- _Problem to work on_:
Every line below between the one holding "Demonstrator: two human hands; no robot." and the one holding "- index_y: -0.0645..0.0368", inclusive, should be copied exactly, and no other line.

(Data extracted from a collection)

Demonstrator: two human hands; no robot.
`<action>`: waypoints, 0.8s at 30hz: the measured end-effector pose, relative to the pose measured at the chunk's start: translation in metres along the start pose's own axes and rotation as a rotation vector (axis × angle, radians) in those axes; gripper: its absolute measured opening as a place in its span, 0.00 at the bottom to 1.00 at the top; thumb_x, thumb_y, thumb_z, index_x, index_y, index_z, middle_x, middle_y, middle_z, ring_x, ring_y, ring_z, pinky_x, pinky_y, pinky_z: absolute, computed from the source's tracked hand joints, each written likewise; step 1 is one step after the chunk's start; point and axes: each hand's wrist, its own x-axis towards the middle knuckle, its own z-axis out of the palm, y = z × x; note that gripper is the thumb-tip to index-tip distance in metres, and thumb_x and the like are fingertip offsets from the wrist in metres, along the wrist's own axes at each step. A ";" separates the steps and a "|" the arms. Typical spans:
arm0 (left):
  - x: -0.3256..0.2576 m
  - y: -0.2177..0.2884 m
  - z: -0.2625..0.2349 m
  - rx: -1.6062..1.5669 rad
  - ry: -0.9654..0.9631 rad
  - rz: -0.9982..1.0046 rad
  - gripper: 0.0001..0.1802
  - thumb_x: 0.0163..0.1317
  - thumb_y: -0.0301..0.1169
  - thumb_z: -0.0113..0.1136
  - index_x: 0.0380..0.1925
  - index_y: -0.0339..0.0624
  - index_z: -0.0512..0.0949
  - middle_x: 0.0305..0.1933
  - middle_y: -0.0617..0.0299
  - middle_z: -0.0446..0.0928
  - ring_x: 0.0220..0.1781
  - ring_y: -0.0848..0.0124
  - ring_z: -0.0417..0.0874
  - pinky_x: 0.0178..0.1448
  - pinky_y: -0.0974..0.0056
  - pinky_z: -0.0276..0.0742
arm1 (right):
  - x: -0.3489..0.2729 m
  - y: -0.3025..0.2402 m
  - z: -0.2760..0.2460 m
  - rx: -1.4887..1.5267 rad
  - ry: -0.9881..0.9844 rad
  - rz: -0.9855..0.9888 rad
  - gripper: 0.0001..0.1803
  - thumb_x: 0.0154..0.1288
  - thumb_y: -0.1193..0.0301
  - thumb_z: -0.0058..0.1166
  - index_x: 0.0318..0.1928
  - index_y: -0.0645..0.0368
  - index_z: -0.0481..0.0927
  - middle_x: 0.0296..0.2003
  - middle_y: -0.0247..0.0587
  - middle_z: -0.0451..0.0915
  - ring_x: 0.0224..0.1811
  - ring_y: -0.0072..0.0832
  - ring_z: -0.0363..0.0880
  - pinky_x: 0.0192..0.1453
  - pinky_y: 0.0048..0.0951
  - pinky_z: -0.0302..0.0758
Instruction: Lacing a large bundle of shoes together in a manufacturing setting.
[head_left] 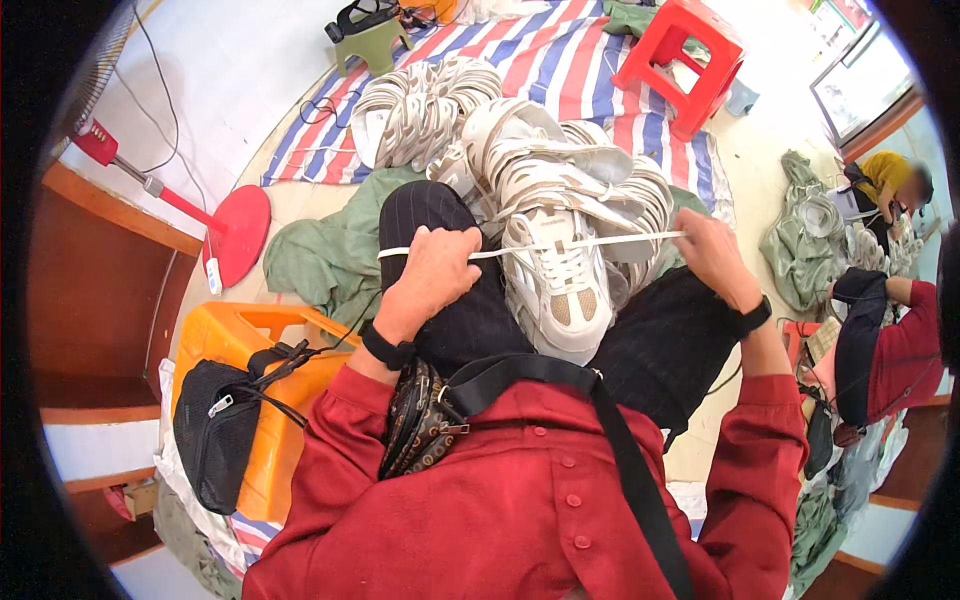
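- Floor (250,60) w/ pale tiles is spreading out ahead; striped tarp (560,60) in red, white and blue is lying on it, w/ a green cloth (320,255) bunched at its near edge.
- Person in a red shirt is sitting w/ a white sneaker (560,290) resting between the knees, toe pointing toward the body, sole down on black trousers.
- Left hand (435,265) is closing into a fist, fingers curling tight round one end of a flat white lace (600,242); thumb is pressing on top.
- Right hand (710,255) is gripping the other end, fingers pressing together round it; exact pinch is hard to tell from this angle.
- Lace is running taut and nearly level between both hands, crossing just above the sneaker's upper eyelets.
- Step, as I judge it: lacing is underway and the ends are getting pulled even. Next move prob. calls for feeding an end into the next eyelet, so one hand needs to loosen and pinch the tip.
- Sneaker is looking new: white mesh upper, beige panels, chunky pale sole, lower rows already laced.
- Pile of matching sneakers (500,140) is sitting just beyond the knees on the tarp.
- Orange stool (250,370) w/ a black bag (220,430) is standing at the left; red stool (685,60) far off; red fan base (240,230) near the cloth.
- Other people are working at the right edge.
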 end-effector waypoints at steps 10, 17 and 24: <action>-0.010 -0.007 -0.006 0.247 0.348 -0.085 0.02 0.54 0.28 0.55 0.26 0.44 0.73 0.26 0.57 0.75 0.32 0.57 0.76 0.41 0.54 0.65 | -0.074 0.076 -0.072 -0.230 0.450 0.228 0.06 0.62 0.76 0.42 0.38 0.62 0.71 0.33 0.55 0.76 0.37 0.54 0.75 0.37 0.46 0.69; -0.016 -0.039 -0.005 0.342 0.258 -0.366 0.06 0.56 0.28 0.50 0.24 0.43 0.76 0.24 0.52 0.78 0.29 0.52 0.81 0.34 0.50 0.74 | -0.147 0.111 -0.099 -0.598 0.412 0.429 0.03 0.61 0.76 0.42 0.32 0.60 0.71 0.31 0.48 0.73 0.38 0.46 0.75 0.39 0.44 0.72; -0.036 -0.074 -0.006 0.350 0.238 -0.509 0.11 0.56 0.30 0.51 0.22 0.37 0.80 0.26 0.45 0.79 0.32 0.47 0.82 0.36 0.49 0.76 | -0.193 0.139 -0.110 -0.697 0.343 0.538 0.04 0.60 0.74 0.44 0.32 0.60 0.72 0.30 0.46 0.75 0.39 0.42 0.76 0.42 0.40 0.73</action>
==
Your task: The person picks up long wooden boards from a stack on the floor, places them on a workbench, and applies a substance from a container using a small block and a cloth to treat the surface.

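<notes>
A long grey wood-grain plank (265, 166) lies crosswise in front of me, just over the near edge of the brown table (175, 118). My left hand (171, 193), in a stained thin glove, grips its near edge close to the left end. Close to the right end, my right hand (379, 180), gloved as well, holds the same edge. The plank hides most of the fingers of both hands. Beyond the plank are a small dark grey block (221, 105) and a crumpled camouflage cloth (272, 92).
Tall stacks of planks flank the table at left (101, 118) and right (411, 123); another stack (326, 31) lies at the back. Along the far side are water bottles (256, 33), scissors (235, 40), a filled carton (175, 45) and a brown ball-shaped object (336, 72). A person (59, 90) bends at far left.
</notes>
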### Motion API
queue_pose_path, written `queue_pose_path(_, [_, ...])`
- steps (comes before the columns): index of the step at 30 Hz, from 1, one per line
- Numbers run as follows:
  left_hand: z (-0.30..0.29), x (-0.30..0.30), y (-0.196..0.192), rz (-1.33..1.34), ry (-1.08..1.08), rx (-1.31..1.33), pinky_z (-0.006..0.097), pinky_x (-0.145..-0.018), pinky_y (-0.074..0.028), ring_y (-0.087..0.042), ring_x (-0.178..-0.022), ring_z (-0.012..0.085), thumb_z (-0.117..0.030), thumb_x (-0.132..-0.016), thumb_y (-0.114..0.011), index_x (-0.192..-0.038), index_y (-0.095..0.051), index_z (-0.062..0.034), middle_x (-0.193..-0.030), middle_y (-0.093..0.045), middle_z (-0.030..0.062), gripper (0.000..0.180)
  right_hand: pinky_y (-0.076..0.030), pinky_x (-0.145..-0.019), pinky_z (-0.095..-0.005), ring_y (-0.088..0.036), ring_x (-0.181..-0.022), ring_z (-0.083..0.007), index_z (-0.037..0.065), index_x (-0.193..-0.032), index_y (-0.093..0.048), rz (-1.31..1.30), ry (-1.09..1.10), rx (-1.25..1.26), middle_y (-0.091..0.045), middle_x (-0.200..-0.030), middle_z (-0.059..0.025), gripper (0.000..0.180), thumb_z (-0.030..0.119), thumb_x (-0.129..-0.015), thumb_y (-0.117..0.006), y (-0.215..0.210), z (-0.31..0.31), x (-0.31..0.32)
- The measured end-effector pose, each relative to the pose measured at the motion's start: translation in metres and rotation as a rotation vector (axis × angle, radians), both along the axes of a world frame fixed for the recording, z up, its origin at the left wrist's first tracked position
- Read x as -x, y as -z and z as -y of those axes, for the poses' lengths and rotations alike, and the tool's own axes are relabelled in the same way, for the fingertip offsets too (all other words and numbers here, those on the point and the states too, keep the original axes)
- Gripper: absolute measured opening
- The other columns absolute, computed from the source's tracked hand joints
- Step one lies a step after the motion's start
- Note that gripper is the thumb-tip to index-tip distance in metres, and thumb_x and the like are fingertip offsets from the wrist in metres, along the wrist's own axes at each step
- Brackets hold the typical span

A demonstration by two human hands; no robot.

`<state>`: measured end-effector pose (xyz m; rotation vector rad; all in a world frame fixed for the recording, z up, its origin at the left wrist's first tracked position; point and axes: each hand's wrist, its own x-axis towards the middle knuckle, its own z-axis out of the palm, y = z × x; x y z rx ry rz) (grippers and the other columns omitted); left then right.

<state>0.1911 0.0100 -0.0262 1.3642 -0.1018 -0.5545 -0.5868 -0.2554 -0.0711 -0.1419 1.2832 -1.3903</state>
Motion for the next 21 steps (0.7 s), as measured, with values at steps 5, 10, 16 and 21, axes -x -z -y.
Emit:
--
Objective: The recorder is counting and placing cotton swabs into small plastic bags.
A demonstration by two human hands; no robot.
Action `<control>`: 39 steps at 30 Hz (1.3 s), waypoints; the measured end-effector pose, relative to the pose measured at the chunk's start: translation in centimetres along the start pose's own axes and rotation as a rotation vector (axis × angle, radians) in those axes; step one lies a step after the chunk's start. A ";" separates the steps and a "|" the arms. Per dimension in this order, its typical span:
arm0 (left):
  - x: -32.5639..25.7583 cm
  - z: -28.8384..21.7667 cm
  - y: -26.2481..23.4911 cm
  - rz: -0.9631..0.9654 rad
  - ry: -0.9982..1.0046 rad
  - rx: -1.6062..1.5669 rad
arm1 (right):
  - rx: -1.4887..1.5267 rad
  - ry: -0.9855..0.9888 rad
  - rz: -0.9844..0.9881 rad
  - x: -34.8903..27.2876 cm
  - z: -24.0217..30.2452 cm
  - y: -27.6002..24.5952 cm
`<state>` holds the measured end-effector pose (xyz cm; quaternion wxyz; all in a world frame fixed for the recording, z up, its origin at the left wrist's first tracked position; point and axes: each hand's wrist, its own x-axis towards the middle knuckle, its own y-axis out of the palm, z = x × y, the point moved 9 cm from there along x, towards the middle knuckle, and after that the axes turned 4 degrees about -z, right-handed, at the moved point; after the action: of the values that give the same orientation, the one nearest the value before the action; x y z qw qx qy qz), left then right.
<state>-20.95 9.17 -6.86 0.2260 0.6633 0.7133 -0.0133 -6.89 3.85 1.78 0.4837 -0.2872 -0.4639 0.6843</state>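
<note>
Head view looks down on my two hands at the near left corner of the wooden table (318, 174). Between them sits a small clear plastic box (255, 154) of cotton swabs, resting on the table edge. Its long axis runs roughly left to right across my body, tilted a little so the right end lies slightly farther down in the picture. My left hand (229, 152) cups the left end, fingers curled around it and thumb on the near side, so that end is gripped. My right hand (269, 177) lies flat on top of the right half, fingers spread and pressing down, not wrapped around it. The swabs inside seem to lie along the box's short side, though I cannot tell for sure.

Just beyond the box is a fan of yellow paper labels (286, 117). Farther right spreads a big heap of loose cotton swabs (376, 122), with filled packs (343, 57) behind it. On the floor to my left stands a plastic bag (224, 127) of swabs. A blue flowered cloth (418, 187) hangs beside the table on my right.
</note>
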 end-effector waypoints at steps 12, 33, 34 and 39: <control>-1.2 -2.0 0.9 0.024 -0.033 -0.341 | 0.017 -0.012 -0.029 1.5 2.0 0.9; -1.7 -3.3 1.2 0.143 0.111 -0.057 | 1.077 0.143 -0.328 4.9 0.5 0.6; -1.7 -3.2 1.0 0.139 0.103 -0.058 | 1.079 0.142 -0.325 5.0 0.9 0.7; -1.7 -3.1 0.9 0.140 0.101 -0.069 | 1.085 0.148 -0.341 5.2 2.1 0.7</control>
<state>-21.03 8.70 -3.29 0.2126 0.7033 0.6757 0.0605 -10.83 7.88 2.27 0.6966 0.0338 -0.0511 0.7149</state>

- _Written solution_:
Demonstrator: two human hands; no robot.
`<action>`: waypoints, 0.8s at 30hz: the measured end-effector pose, relative to the pose measured at the chunk's start: translation in metres along the start pose's own axes and rotation as a rotation vector (axis × angle, radians) in those axes; gripper: its absolute measured opening as a place in its span, 0.00 at the bottom to 1.00 at the top; thumb_x, thumb_y, thumb_z, index_x, index_y, index_z, middle_x, middle_y, middle_z, ring_x, ring_y, ring_z, pinky_x, pinky_y, pinky_z: absolute, computed from the source's tracked hand joints, each written likewise; step 1 is one step after the chunk's start; point and axes: each hand's wrist, its own x-axis towards the middle knuckle, its own z-axis out of the palm, y = z × x; note that gripper is the thumb-tip to index-tip distance in metres, and thumb_x and the like are fingertip offsets from the wrist in metres, along the wrist's own axes at each step. A ";" separates the steps and a "|" the arms. Typical spans:
arm0 (left):
  - x: -0.3256..0.2576 m
  - y: -0.2177..0.2884 m
  - z: -0.2625..0.2349 m
  - rx: -1.6062..1.5669 rad
  - ry: -0.9654..0.9631 rad
  - rz: -0.9982..1.0046 rad
  - gripper: 0.0001..0.1802
  - thumb_x: 0.0163..0.1317
  - thumb_y: -0.0301..0.1169
  - thumb_z: -0.0113..0.1136
  - index_x: 0.0380..0.1925
  - index_y: -0.0339..0.0624
  - index_z: -0.0512..0.0949
  - middle_x: 0.0305..0.1933
  - middle_y: -0.0617..0.0299
  - middle_z: -0.0446..0.0928
  - ring_x: 0.0220..0.1781
  - ring_y: -0.0848..0.0124
  - ring_z: -0.0417..0.0874
  - pinky_x: 0.0178..0.1448
  - pinky_y: -0.0974..0.0056
  - pinky_z: -0.0276..0.0742
arm1 (right):
  - x: -0.3489..0.2729 m
  - y: -0.3025..0.2402 m
  - z: -0.2760..0.2460 m
  - rx: -1.4887..1.5267 rad
  - ry: -0.9881..0.9844 rad
  - rz: -0.9855..0.9888 rad
  - gripper: 0.0001..0.1803
  - thumb_x: 0.0154..0.1288
  - thumb_y: -0.1193..0.0301
  - thumb_z: -0.0058..0.1166
  - index_x: 0.0318..0.1928
  - index_y: -0.0645..0.0368

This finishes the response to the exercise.